= INSTRUCTIONS FOR THE TASK =
Work out the number of lines in the listing that include the string "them". Reply with that number alone.

= MATERIAL FOR THIS EXERCISE =

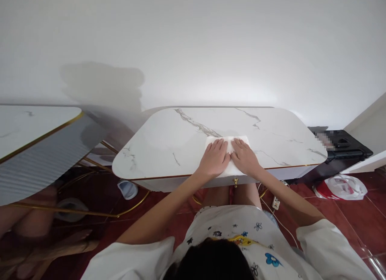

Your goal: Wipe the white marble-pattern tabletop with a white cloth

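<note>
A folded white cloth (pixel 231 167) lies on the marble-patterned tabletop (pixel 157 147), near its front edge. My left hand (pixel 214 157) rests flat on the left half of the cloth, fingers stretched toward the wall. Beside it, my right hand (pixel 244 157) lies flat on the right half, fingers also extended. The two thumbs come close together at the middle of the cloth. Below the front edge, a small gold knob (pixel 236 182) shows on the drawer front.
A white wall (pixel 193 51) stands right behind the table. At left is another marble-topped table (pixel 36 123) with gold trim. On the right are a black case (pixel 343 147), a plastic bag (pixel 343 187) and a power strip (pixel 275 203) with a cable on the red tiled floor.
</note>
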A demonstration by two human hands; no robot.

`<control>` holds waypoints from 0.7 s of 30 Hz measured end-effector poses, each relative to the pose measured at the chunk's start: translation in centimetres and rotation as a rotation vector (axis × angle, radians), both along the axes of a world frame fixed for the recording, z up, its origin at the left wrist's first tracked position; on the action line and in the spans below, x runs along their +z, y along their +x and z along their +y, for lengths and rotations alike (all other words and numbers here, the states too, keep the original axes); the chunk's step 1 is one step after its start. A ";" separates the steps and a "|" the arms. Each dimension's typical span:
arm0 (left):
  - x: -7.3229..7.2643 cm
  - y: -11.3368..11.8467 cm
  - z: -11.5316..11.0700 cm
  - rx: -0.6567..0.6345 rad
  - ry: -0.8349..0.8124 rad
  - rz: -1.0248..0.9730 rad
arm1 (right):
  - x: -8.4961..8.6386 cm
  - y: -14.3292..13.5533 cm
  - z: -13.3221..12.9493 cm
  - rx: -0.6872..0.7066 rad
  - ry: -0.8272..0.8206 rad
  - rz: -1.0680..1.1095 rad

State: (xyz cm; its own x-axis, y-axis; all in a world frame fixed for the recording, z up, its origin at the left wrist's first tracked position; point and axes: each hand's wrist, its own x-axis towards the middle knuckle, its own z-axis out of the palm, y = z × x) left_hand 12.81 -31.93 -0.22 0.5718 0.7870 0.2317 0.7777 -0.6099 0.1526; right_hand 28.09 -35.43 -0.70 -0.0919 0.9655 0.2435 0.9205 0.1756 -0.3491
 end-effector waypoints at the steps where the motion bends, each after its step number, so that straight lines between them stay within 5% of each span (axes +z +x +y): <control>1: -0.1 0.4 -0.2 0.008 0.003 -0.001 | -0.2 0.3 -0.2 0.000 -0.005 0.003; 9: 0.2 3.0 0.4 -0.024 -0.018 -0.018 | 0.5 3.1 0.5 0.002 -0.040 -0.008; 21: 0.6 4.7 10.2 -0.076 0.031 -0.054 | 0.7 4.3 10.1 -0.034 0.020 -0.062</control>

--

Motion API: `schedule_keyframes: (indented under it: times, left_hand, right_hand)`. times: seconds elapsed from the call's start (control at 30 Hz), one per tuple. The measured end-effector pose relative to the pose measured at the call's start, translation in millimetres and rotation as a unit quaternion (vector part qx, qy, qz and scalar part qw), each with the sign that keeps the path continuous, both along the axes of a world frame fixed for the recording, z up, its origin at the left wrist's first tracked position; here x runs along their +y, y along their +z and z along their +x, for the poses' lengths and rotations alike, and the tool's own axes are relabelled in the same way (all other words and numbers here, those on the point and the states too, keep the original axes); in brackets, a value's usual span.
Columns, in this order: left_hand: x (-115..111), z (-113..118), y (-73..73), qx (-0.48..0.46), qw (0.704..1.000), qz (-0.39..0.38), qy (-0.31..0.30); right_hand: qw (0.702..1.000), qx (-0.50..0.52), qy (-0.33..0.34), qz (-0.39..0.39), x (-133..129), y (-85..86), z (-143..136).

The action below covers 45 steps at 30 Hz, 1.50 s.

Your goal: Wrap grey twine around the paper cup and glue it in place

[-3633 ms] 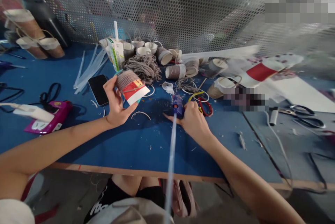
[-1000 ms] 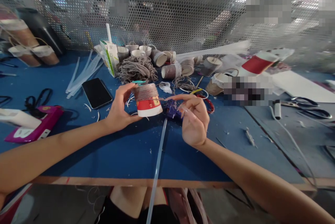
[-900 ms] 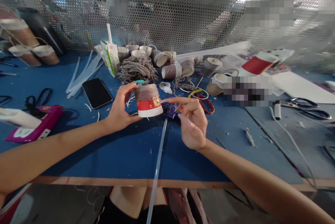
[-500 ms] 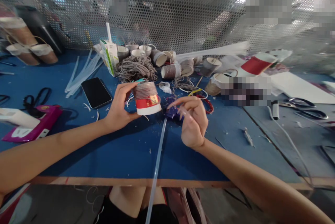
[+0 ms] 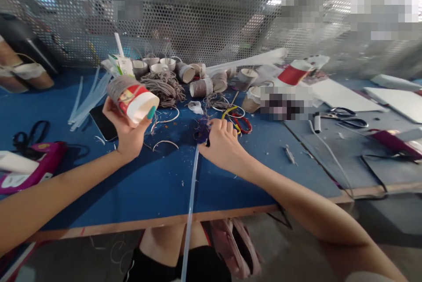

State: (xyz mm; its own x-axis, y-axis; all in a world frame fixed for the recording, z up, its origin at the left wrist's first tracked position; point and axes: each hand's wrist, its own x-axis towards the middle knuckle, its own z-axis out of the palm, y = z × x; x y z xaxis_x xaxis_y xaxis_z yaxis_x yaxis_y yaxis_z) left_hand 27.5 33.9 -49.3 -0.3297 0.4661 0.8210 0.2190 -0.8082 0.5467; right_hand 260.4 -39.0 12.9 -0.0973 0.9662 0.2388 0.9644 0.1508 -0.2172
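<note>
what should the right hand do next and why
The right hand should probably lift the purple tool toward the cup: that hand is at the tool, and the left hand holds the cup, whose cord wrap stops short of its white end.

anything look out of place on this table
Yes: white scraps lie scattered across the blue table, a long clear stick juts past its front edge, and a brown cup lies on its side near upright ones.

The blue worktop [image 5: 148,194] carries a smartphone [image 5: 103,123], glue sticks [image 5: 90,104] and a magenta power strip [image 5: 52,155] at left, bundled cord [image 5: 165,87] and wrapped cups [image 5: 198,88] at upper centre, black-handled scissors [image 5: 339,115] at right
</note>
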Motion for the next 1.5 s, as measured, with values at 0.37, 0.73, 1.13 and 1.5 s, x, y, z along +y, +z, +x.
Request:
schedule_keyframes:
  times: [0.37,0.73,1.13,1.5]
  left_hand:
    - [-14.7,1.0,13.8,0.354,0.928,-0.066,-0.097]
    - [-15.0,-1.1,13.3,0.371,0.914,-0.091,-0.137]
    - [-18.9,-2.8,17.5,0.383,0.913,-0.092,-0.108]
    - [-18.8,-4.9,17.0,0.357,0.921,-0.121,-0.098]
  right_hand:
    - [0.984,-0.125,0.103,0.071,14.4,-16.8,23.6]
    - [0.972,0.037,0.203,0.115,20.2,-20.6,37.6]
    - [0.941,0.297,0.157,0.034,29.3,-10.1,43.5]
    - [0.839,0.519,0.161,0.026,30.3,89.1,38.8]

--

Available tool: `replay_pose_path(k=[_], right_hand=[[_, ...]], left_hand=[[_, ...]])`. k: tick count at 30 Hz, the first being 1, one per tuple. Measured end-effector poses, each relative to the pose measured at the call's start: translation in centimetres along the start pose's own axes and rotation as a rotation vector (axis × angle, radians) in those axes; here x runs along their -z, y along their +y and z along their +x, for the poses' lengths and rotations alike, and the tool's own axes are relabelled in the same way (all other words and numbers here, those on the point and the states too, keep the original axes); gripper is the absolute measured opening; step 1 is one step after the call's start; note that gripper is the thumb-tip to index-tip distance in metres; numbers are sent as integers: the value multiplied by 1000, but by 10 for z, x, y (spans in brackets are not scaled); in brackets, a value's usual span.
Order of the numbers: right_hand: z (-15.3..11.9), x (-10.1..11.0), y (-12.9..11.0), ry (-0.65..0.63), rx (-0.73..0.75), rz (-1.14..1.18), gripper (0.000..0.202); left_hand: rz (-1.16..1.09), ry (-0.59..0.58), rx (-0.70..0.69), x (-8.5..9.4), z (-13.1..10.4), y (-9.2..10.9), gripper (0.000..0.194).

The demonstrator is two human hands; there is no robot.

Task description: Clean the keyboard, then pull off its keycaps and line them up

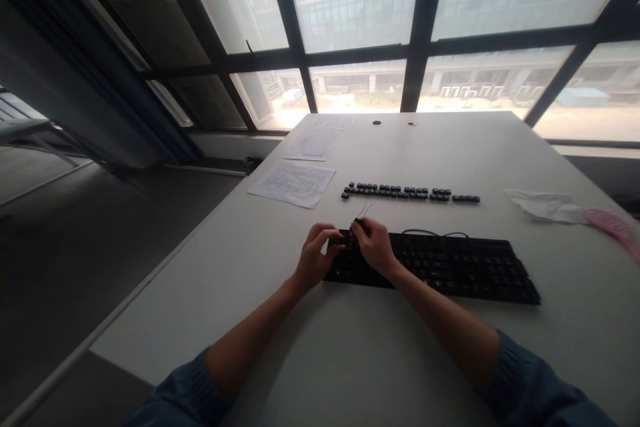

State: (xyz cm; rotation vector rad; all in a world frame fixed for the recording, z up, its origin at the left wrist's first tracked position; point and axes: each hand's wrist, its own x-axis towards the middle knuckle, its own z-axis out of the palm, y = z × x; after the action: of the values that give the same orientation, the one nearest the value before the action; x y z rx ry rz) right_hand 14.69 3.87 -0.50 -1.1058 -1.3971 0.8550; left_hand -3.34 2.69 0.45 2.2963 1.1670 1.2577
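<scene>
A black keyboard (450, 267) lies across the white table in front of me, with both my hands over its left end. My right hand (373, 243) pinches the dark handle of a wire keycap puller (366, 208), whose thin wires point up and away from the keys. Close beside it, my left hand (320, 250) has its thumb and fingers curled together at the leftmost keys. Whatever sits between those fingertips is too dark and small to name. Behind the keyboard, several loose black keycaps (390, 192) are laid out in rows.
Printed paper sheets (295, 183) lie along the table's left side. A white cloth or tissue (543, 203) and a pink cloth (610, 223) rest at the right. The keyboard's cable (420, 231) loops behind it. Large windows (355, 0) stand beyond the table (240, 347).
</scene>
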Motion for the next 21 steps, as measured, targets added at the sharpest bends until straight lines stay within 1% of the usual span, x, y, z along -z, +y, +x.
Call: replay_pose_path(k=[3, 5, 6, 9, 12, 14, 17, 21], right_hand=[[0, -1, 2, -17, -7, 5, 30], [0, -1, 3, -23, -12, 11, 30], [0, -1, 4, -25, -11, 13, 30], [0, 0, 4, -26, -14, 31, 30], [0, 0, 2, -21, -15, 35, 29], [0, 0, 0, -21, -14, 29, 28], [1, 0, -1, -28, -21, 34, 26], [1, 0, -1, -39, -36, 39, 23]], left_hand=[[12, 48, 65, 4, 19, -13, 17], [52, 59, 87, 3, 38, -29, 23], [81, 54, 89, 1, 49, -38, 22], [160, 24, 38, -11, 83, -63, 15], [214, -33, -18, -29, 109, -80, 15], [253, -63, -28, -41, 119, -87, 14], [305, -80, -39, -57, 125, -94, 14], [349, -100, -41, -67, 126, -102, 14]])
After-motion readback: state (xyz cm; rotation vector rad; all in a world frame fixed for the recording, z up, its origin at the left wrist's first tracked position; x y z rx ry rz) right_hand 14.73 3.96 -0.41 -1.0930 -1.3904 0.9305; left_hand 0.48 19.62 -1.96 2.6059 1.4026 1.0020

= YOUR SOLUTION =
2